- Cover of 1972 Valiant Annual with Captain Hurricane.

Publication information
- Publisher: Fleetway Publications
- First appearance: Valiant #1 (October 6, 1962)

In-story information
- Alter ego: Captain Hercules Hurricane
- Team affiliations: Steel Commando, Royal Marines Commandos
- Partnerships: "Maggot" Malone
- Abilities: Super strength when enraged

= Captain Hurricane (comics) =

Captain Hurricane was a fictional comic book character in Fleetway Publications' Valiant during the 1960s and 1970s, first appearing in issue #1 (Oct 1962). Captain Hurricane's adventures were scripted by the likes of Scott Goodall and Desmond Pride; Jon Rose and Terry Magee also wrote some stories in the 1970s. R. Charles Roylance drew the strip for many years.

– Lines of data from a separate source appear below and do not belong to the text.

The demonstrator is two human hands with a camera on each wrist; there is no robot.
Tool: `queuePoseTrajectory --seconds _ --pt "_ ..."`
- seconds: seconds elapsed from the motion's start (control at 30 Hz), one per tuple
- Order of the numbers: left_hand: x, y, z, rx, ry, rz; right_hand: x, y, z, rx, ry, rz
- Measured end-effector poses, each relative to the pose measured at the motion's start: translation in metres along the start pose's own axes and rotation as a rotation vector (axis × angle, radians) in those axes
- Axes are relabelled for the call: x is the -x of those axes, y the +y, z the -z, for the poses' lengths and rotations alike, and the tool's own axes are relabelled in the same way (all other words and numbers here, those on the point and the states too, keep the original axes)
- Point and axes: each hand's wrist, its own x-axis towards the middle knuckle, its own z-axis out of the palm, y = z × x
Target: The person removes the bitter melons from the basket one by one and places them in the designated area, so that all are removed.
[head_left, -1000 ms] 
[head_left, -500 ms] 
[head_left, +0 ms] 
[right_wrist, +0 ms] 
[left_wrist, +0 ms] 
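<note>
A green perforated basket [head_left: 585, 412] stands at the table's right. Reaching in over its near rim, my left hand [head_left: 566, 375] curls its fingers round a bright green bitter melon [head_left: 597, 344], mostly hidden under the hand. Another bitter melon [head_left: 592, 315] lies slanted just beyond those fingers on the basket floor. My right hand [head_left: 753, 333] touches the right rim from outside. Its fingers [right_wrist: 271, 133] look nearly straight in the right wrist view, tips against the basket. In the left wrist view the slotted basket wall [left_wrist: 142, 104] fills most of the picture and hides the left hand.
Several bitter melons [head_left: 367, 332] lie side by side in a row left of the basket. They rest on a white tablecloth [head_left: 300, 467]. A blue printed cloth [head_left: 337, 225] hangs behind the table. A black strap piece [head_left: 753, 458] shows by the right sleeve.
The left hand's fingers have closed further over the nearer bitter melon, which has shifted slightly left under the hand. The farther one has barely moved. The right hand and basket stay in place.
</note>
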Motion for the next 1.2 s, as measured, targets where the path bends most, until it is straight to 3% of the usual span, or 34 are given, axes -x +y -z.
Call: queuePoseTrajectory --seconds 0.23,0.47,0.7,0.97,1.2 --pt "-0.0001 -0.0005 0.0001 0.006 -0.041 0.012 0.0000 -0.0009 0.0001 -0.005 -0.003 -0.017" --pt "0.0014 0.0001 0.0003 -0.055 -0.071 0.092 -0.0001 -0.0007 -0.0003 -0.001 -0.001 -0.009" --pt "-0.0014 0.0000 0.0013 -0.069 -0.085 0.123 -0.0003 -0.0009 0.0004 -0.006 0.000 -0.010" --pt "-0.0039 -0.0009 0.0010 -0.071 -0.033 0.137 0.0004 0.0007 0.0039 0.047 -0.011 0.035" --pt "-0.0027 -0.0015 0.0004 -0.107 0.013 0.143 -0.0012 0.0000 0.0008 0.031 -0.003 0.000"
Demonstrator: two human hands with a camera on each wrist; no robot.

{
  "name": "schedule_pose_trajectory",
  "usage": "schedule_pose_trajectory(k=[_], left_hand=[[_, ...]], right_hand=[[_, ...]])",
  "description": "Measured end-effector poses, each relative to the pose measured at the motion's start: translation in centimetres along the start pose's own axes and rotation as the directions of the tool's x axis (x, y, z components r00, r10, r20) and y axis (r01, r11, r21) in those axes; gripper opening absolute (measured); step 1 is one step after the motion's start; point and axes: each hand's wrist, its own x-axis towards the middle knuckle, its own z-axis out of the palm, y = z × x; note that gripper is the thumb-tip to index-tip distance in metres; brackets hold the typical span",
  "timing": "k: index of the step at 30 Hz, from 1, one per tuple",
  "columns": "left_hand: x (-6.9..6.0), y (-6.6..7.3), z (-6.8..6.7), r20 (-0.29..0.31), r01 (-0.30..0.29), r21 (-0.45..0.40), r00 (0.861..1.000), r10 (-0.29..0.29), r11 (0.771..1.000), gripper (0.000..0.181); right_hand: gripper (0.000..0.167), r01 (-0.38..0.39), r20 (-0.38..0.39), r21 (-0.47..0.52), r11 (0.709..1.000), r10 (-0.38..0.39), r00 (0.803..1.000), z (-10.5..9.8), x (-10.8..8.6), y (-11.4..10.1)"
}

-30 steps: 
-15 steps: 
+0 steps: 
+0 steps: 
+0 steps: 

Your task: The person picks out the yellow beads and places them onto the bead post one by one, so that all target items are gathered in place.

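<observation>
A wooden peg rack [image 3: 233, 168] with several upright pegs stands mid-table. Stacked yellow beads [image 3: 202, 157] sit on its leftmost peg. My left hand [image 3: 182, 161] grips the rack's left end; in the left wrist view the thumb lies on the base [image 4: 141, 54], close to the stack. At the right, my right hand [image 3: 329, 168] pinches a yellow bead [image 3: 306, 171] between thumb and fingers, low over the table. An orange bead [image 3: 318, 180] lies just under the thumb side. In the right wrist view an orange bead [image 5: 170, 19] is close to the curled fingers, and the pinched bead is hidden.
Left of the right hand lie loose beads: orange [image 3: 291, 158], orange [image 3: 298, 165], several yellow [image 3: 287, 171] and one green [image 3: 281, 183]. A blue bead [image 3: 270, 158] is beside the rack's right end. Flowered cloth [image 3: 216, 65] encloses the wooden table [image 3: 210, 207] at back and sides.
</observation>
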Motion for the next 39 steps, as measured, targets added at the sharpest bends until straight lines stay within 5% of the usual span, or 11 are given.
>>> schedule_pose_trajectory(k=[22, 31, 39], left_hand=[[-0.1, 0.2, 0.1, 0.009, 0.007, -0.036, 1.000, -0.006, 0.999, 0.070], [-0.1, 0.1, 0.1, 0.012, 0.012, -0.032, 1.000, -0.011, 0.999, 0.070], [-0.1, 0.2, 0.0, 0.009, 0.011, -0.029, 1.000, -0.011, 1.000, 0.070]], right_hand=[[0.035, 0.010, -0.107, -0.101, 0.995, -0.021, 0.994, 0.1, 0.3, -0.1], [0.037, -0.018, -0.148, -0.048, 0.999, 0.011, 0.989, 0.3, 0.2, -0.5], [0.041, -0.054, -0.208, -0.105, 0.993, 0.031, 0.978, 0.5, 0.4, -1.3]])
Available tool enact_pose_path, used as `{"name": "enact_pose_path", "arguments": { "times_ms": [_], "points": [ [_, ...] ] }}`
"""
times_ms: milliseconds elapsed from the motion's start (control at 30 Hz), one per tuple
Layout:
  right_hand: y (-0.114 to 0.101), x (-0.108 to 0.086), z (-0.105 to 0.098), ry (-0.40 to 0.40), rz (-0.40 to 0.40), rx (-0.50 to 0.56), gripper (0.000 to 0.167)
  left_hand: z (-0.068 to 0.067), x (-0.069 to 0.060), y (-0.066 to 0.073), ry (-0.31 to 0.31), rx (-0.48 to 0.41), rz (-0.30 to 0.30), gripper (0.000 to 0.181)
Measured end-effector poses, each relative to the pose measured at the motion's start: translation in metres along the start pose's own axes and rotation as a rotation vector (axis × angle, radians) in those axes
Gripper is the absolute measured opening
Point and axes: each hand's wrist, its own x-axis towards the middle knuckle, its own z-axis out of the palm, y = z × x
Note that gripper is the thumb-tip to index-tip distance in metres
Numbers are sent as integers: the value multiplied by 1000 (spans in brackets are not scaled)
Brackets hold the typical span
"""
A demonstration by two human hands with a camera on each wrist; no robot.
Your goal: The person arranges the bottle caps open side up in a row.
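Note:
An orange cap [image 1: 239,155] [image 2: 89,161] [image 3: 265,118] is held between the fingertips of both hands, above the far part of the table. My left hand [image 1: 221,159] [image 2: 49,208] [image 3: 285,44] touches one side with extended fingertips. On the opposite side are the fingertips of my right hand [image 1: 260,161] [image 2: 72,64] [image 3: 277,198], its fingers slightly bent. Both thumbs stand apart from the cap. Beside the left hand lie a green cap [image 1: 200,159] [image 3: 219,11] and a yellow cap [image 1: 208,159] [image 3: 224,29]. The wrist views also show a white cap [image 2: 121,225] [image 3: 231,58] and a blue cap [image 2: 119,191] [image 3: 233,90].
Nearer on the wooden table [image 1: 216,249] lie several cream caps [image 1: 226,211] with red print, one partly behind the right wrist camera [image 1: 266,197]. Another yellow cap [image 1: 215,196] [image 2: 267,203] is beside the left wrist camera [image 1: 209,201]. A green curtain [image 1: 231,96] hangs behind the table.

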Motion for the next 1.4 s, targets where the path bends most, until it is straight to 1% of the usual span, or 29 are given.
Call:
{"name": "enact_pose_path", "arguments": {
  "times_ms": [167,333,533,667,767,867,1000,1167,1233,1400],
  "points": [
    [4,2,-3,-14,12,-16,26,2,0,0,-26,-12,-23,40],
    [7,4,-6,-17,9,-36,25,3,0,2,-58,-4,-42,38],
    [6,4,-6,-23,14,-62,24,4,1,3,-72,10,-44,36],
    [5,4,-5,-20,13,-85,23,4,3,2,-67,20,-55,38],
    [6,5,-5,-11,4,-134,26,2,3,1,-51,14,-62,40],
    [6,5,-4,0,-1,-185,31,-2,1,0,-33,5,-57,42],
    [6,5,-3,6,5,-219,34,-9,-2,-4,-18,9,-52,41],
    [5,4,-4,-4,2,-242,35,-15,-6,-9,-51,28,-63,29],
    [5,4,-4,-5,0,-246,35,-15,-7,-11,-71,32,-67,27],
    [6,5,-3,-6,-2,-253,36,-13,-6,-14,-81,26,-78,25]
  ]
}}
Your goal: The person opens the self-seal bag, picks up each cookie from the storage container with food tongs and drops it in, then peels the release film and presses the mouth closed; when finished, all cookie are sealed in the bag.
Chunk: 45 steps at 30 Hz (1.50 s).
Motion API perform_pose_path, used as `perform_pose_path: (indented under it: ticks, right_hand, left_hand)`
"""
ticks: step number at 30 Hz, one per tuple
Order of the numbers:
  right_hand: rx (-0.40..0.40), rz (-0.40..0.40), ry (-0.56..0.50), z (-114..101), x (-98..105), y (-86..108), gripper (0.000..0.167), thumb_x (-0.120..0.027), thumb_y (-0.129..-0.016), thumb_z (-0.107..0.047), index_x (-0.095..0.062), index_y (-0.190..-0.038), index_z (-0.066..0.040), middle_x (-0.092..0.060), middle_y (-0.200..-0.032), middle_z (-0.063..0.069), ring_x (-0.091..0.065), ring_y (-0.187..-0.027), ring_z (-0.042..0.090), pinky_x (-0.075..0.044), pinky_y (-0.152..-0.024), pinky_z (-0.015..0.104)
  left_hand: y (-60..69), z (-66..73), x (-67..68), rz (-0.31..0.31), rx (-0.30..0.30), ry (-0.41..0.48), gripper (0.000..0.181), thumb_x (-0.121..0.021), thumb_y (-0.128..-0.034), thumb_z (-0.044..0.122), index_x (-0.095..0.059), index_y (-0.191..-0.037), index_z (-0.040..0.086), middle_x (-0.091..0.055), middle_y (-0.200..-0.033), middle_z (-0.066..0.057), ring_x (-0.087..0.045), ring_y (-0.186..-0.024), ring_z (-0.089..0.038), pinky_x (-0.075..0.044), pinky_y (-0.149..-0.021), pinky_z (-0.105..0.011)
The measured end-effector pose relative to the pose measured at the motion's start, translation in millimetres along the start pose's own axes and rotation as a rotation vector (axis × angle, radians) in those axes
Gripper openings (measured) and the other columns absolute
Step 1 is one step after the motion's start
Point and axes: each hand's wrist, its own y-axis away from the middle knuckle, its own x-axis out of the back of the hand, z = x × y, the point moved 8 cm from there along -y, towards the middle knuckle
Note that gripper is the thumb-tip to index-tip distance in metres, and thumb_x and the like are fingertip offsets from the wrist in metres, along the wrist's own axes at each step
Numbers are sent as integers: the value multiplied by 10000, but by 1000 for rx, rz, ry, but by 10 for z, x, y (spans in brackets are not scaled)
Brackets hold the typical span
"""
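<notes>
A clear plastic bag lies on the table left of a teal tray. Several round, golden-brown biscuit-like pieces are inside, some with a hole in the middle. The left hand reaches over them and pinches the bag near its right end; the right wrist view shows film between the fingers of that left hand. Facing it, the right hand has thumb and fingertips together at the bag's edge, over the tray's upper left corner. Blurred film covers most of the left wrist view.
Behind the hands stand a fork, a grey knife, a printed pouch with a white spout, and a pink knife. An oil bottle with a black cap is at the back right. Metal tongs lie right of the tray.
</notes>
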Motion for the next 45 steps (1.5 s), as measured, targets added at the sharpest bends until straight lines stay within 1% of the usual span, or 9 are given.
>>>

Hercules Hurricane was a former ship's captain who subsequently joined the British Royal Marines Commandos, fighting against the German and Japanese armed forces in the 2nd World War. With his batman, "Maggot" Malone (previously a ship's cook), he battled the Axis powers with his superhuman strength that appeared whenever he became enraged.

After the Captain Hurricane strip ended in 1976, he was listed as "editor" of Battle for many years.

A similar character, named simply "Hurricane", appears in Paul Grist's Jack Staff series; Captain Hurricane himself is portrayed as a prison guard in the 2006 limited series Albion, published by DC/WildStorm.